## Directions for this task
Your job with the data below: print everything from the line that holds "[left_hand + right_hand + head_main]" down to the line that holds "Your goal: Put", ends included, exactly, and nothing else.

## Data extracts
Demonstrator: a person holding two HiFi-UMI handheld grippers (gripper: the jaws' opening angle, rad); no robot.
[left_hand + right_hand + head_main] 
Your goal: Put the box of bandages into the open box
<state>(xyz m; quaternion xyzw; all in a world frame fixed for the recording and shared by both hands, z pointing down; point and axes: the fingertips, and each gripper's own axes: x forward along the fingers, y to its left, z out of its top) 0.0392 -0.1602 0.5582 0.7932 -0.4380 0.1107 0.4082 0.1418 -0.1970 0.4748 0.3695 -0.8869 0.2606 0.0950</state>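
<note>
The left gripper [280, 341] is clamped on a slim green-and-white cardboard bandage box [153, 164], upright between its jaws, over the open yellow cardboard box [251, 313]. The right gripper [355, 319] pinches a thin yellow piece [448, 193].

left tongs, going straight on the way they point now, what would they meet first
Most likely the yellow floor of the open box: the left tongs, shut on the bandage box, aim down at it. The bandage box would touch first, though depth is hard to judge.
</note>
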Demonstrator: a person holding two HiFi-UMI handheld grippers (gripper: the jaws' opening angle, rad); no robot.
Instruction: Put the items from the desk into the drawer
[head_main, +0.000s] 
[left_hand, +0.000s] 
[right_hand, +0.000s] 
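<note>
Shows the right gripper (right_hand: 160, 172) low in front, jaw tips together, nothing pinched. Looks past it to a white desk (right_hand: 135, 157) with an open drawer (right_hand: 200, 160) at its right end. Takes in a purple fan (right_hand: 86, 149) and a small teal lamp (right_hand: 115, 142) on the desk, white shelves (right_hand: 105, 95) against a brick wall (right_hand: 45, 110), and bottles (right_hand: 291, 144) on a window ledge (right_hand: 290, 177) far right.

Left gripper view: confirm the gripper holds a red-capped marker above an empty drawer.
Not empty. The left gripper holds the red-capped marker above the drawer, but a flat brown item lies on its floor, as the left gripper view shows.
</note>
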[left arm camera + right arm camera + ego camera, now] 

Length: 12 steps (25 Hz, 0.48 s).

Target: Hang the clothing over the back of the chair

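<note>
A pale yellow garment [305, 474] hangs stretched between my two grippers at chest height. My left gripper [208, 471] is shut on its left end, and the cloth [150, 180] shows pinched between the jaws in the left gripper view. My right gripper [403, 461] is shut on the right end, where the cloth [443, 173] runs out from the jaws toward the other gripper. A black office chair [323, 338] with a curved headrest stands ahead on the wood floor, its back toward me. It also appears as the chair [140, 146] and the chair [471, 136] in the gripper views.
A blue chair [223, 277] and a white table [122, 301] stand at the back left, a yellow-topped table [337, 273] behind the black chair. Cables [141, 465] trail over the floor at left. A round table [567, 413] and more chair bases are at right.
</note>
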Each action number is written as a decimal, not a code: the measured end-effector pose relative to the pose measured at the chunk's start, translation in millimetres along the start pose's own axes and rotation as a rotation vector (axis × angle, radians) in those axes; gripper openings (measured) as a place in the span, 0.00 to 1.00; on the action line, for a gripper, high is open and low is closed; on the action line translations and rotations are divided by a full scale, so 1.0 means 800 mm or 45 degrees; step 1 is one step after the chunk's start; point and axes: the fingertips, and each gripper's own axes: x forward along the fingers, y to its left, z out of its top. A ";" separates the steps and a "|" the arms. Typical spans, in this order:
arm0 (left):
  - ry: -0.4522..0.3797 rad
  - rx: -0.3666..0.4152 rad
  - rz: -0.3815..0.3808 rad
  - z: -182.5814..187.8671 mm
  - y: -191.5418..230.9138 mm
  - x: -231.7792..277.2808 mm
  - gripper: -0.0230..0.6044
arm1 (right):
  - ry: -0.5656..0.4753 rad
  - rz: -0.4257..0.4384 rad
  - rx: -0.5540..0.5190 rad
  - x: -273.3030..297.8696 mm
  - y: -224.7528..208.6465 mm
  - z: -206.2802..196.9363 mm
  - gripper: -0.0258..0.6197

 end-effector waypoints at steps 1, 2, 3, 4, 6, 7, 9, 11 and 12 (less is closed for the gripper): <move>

## Response
[left_hand + right_hand + head_main] 
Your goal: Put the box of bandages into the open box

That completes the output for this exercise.